§ DIRECTIONS FOR THIS TASK: Using the data beneath this instruction, retype only the lines from the one that contains "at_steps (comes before" down to the one that contains "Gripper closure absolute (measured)", both included, exactly as they appear.

*-*-*

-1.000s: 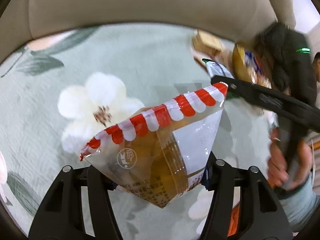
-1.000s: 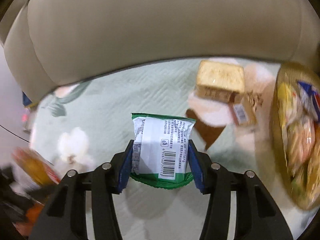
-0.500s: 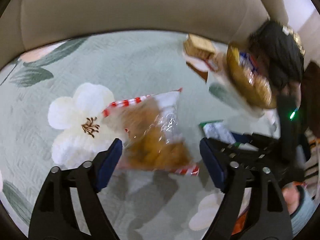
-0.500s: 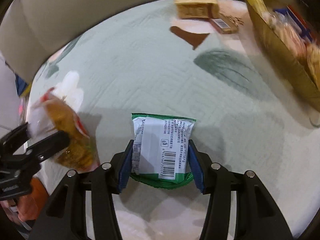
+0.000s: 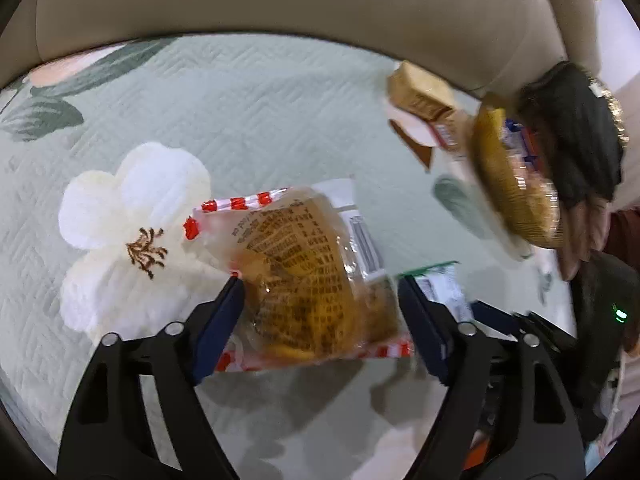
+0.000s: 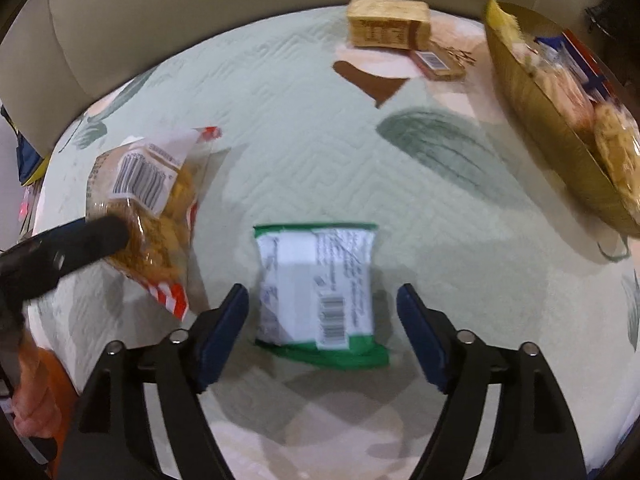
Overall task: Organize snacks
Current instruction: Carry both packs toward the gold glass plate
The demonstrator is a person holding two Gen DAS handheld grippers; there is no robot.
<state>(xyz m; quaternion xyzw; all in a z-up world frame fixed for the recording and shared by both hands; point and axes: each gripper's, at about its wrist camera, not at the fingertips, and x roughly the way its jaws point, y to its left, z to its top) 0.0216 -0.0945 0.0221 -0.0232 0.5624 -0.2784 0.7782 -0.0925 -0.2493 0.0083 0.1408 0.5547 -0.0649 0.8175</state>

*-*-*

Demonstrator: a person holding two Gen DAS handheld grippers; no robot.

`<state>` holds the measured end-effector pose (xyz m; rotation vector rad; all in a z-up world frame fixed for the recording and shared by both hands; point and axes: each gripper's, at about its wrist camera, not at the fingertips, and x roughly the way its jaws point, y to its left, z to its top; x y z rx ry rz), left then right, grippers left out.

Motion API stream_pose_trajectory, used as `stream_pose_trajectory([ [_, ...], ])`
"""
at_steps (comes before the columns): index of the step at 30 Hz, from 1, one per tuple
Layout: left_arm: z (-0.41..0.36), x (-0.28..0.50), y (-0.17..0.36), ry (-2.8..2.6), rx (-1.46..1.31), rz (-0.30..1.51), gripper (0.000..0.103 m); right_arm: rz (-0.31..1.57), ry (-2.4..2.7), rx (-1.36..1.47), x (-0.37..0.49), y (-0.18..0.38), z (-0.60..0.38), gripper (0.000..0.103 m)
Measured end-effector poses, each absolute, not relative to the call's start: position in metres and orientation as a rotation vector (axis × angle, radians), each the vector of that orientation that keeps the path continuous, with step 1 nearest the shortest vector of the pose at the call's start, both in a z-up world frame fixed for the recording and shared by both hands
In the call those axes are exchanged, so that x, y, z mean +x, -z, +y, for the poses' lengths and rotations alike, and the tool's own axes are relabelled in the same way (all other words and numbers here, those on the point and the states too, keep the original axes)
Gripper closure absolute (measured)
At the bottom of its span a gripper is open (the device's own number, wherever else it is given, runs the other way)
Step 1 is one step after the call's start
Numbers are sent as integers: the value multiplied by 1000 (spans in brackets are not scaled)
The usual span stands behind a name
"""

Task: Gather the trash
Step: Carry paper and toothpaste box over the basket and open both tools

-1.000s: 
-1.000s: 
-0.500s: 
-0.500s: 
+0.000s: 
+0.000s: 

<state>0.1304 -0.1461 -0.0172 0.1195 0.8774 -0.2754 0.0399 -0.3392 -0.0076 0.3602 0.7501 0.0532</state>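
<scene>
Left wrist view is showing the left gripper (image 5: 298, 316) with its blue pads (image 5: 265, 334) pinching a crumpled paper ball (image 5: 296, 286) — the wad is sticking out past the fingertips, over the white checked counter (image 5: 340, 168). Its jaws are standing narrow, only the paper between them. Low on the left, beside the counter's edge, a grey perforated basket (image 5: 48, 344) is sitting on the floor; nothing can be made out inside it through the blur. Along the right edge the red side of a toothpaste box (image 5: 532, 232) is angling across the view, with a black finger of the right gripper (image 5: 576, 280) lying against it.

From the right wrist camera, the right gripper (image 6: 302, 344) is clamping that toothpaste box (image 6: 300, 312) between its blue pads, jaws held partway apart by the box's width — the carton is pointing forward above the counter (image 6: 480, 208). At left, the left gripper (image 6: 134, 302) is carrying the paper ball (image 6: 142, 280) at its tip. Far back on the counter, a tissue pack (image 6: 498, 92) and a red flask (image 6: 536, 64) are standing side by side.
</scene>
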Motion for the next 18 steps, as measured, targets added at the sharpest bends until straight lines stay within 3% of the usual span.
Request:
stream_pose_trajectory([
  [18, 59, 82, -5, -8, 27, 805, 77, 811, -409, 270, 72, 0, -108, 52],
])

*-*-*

§ RESPONSE BELOW:
at_steps (comes before the columns): index of the step at 30 Hz, from 1, one per tuple
Layout: left_arm: z (-0.41..0.36), x (-0.28..0.50), y (-0.17..0.36), ry (-2.8..2.6), rx (-1.46..1.31), rz (-0.30..1.51), gripper (0.000..0.103 m); right_arm: rz (-0.31..1.57), ry (-2.4..2.7), rx (-1.36..1.47), x (-0.37..0.49), y (-0.18..0.38), z (-0.60..0.38), gripper (0.000..0.103 m)
Measured end-effector poses, each absolute, not relative to the call's start: position in metres and orientation as a rotation vector (axis × angle, radians), each the vector of that orientation that keeps the path continuous, with step 1 nearest the shortest vector of the pose at the call's start, both in a z-up world frame fixed for the recording and shared by both hands
In the call those axes are exchanged, so that x, y, z mean +x, -z, +y, for the poses' lengths and rotations alike, and the tool's own axes are relabelled in the same way (all other words and numbers here, those on the point and the states too, keep the original axes)
Gripper closure absolute (measured)

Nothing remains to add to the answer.